El sistema funciona como un ciclo de aprendizaje: la célula solo fabricará la «llave» si la proteína que se está evolucionando funciona bien. Una variante mejorada de la proteína hace que la célula produzca más llaves, lo que permite que esa versión del virus se replique y domine la población. Mientras tanto, el propio virus introduce mutaciones de forma natural, generando millones de nuevas «posibles soluciones» para que el sistema las ponga a prueba en un ciclo que puede repetirse durante semanas. Este diseño estable y robusto permite a PROTEUS explorar un espacio de soluciones genéticas que un investigador humano tardaría años en analizar.
Referencia
A chimeric viral platform for directed evolution in mammalian cells. Alexander J. Cole et al. Nature Communications, volume 16, Article number: 4250 (2025). DOI:https://doi.org/10.1038/s41467-025-59438-2
Los resultados: soluciones biológicas de alto rendimiento
Para demostrar su poder, el equipo utilizó PROTEUS para resolver varios «problemas» genéticos con resultados notables. Primer problema: crear proteínas a prueba de fármacos. El sistema evolucionó una proteína para que se volviera resistente a un antibiótico que normalmente la desactiva. En solo diez rondas, no solo encontró mutaciones conocidas, sino también combinaciones nuevas y complejas que conferían una resistencia superior.

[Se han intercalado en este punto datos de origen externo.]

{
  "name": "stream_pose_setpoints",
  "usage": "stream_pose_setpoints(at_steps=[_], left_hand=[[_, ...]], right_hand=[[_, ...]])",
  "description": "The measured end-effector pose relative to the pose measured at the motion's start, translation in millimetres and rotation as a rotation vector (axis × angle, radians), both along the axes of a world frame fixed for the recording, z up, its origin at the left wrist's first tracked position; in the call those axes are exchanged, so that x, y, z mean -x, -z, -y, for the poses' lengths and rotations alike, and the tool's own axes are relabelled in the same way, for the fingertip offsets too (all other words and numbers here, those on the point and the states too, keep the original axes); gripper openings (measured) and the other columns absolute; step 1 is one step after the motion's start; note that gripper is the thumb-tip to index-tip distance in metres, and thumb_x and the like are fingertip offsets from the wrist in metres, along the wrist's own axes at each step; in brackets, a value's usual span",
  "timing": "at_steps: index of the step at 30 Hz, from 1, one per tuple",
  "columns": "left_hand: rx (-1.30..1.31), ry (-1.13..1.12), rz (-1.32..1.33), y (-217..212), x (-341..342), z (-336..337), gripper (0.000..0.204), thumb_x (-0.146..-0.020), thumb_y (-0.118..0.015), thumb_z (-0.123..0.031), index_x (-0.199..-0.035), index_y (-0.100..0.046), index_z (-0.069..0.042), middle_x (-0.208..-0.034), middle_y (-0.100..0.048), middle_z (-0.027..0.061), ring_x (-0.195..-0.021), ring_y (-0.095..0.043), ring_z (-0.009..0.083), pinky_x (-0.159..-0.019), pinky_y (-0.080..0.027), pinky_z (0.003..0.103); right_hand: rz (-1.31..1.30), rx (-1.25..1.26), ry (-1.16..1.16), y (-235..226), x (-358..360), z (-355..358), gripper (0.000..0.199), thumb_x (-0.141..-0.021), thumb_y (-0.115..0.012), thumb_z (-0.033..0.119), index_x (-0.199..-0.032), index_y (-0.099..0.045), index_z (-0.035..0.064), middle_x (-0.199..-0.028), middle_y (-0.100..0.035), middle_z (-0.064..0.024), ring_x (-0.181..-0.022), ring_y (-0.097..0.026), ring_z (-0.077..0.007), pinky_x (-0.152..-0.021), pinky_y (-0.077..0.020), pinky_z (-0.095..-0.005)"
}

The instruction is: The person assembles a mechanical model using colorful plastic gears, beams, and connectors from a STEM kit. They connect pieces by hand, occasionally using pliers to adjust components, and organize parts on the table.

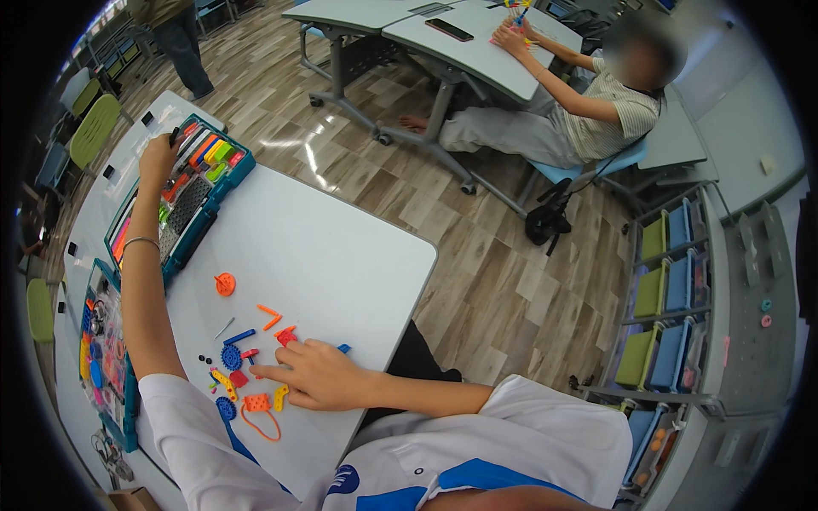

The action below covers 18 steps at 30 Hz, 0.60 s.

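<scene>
My left hand reaches over the far end of a teal-edged parts case. Its fingers are closed on a small black piece, whose exact kind I cannot make out. Sorted building parts in orange, white, black and green fill the case. My right hand lies palm down on the white table, index finger stretched out among loose pieces. Around it are a blue gear, a red piece, a yellow piece and an orange block beside an orange band. An orange disc lies farther off.
A second open case of mixed colourful parts sits at the left. Across the wood-look floor, a seated person handles a small colourful build at another table, near a phone. Shelves with green and blue bins stand right.
</scene>
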<state>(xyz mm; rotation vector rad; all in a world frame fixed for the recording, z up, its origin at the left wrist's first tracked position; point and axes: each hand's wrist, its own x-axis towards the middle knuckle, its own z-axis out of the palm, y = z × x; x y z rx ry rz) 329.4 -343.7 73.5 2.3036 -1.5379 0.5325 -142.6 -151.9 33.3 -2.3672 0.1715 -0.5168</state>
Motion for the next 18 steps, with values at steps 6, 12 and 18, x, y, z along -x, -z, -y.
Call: stream_pose_setpoints(at_steps=[6, 12, 18], left_hand=[[-0.103, -0.011, -0.322, 2, -8, 10, 0.039, -0.077, -0.079, -0.030, -0.102, -0.069, -0.003, -0.077, -0.071, 0.0168, -0.075, -0.070, 0.0321, -0.070, -0.054, 0.043], [-0.124, 0.019, -0.438, 1, -41, 19, 0.032, -0.067, -0.071, -0.014, -0.096, -0.072, -0.002, -0.073, -0.070, 0.0134, -0.065, -0.068, 0.0242, -0.066, -0.053, 0.037], [-0.114, 0.036, -0.535, 0, -36, 21, 0.023, -0.073, -0.065, -0.015, -0.087, -0.074, -0.001, -0.070, -0.070, 0.0127, -0.064, -0.068, 0.0235, -0.064, -0.051, 0.037]], right_hand=[[-0.020, -0.016, 0.000, -1, 0, 4, 0.049, -0.085, -0.060, 0.023, -0.133, -0.054, 0.0126, -0.095, -0.054, -0.0107, -0.091, -0.055, -0.0261, -0.079, -0.0440, -0.0381], [0.070, 0.027, 0.022, 2, 0, 2, 0.055, -0.083, -0.059, 0.016, -0.137, -0.053, 0.0148, -0.091, -0.051, -0.0081, -0.085, -0.053, -0.0227, -0.072, -0.0425, -0.0346], [0.081, 0.020, 0.044, 0, -1, 4, 0.057, -0.079, -0.061, 0.015, -0.136, -0.056, 0.0157, -0.087, -0.051, -0.0056, -0.080, -0.053, -0.0223, -0.069, -0.0424, -0.0350]])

Segundo problema: perfeccionar una herramienta de control genético. Los científicos mejoraron una herramienta molecular muy utilizada para activar genes (el sistema Tet-ON). PROTEUS generó una nueva versión, bautizada como rtTA-4G, mucho más sensible y eficaz. Curiosamente, las mutaciones responsables de esta mejora solo funcionan en células de mamífero, demostrando la importancia de «entrenar» a las moléculas en su entorno final. Tercer problema resuelto: diseñar un biosensor para detectar daño celular. Para conseguirlo, los científicos optimizaron un «nanocuerpo» (una versión mini de un anticuerpo) para detectar la proteína p53, la «guardiana del genoma». El sensor original no funcionaba bien, pero la versión evolucionada por PROTEUS permitía visualizar en tiempo real la respuesta de las células al daño en el ADN, un proceso clave en enfermedades como el cáncer.
El futuro: La era de la medicina programable
PROTEUS es más que una herramienta; es un cambio de paradigma, según sus creadores. Transforma la ingeniería de proteínas en una especie de aprendizaje automático molecular. Al ser una tecnología de código abierto, los investigadores esperan que otros laboratorios la adopten para potenciar el desarrollo de una nueva generación de enzimas, herramientas de edición genética como CRISPR y terapias de ARNm más potentes y específicas.
Por todas estas características, esta «inteligencia artificial» biológica tiene el potencial de diseñar soluciones terapéuticas que son difíciles o imposibles de crear con las tecnologías actuales.